Quando penso al punto 9 dei 10 passi verso Rifiuti Zero, cioè all’attuazione di un Centro di ricerca e riprogettazione per analizzare il rifiuto residuo (l’indifferenziato), penso sia a efficienza applicata al futuro prossimissimo, ma soprattutto penso all’unica via possibile. Parleremo molto più in dettaglio dei 10 passi verso i Rifiuti Zero, ma per il momento occorre citarli per introdurre il tema che vi proponiamo oggi.

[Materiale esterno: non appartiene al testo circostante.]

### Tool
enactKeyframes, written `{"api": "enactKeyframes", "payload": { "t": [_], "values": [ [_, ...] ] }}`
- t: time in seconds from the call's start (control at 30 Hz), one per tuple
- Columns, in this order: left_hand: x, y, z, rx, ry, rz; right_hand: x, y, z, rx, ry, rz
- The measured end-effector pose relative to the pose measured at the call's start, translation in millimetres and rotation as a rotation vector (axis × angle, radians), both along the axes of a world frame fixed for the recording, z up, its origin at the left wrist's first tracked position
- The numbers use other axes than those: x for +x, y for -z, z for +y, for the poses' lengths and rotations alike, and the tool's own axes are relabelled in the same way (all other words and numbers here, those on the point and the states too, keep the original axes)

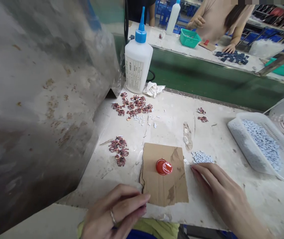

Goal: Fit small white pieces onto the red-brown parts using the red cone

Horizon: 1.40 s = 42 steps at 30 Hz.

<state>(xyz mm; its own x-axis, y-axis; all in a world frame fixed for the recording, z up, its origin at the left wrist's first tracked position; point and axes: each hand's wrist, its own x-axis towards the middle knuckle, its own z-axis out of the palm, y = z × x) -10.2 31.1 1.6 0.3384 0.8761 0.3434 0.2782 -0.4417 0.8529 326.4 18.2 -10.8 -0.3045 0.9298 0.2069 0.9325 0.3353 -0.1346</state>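
My left hand, a ring on one finger, is closed in a pinch at the lower left corner of a cardboard square. A dark reddish bit shows between its fingertips, mostly hidden. On the cardboard sits a red cap-like piece with a wet, glossy look. To the right, my right hand has thumb and forefinger together on the table, beside a small pile of pale blue pieces. Whatever those fingertips hold is too small to make out. Several reddish-brown figures lie left of the cardboard.
More figures lie near a white squeeze bottle and a crumpled tissue. A metal housing blocks the left side. At right stands a white basket of pale pieces. Across the green divider, another person works.
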Motion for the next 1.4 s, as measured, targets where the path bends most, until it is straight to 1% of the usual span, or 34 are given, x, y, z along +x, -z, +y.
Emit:
{"api": "enactKeyframes", "payload": {
  "t": [0.07,0.13,0.23,0.33,0.43,0.6,0.7,0.77,0.87,0.97,1.07,1.13,1.2,1.3,1.4],
  "values": [
    [6.0,1.7,0.0,-0.009,-0.015,0.005,1.2,2.4,-1.7,0.038,-0.045,-0.018],
    [8.3,1.9,-0.5,-0.029,-0.009,-0.007,-0.9,1.0,0.2,0.061,-0.037,0.033],
    [8.2,1.5,0.4,-0.025,0.025,-0.057,-8.6,-7.0,5.7,0.039,-0.038,0.144],
    [7.4,2.0,2.4,-0.006,0.055,-0.093,-14.8,-15.7,8.9,0.041,-0.042,0.178],
    [7.3,2.2,3.2,0.009,0.067,-0.119,-16.2,-17.5,9.6,0.053,-0.024,0.142],
    [9.4,0.9,4.8,0.000,0.053,-0.086,-11.6,-8.9,5.8,0.080,-0.027,0.007],
    [10.7,1.1,6.8,0.000,0.062,-0.096,-5.0,-8.4,0.8,0.094,-0.059,-0.078],
    [11.2,1.2,7.4,0.011,0.061,-0.116,-0.6,-10.7,-1.1,0.079,-0.097,-0.099],
    [12.2,1.0,6.6,0.011,0.070,-0.117,1.9,-14.1,0.0,0.016,-0.115,-0.116],
    [13.2,2.0,4.9,-0.001,0.070,-0.107,-0.1,-13.7,2.2,-0.031,-0.086,-0.154],
    [12.9,4.2,4.5,0.010,0.072,-0.109,-1.5,-11.4,1.0,-0.029,-0.046,-0.157],
    [12.2,5.3,5.2,0.011,0.074,-0.115,-1.9,-11.2,-0.9,-0.028,-0.039,-0.118],
    [11.8,5.7,5.8,0.015,0.075,-0.123,-5.2,-13.3,-1.6,0.009,-0.018,-0.030],
    [12.3,5.6,5.3,0.039,0.069,-0.119,-20.9,-21.3,2.2,0.041,0.055,0.205],
    [13.6,5.1,4.0,0.040,0.078,-0.099,-44.7,-32.0,10.6,-0.037,0.079,0.448]
  ]
}}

Un conto è gestire in maniera intelligente la quantità enorme di rifiuti che produciamo ogni giorno, come se davvero ci fosse la possibilità di eliminarli semplicemente o mandarli su un altro pianeta, un altro conto è programmare un futuro diverso. In questo caso vale decisamente la pena di citare Einstein senza necessariamente ripetere ovvietà, perché all’essere umano pare che le ovvietà siano talmente ovvie da non applicarle nemmeno. O forse non vede lo schema ripetitivo dannoso che non smetterà di ripetersi se non si cambia qualcosa di fondamentale. Einstein faceva giustamente notare  che è segno di follia il ripetere le stesse azioni aspettandosi risultati diversi. In questo caso, direi, siamo in una direzione di follia collettiva se pensiamo che, continuando a produrre materiali usa e getta che inquinano l’habitat dal quale dipendiamo, un giorno magicamente otterremo qualcosa di diverso dall’annientamento del nostro habitat così come lo conosciamo oggi. Credo sia chiaro a chiunque che ci vogliono azioni diverse, decisamente e coraggiosamente diverse.

Una tra tutte l’eliminazione di questi prodotti che durano migliaia di anni sulla terra, ma che usiamo una volta sola. Non ha veramente senso, è ovvio che qualcosa dovrà cambiare. Questo articolo de La Repubblica parla di un futuro in cui gli involucri saranno sostenibili e si decomporranno poco dopo l’uso. La ditta che sta progettando i prototipi di questi involucri si chiama Tomorrowmachine, qui trovate una bella descrizione dei loro prodotti ma anche altre innovazioni interessantissime. Il titolo dell’articolo de La Repubblica si riferisce al futuro, insomma un po’ la fantascienza; noi, onestamente crediamo e speriamo che questo futuro non sia poi così tanto futuro, ma molto più vicino di quanto si pensi.

Vi lasciamo con una frase di Tomorrowmachine che sembra nuovamente un’ovvietà ma fa pensare:

“Is it reasonable that it takes several years for a milk carton to decompose naturally, when the milk goes sour after a week”

cioè “è normale che a un cartone di latte servano diversi anni per decomporsi autonomamente, quando il latte diventa acido dopo una settimana?”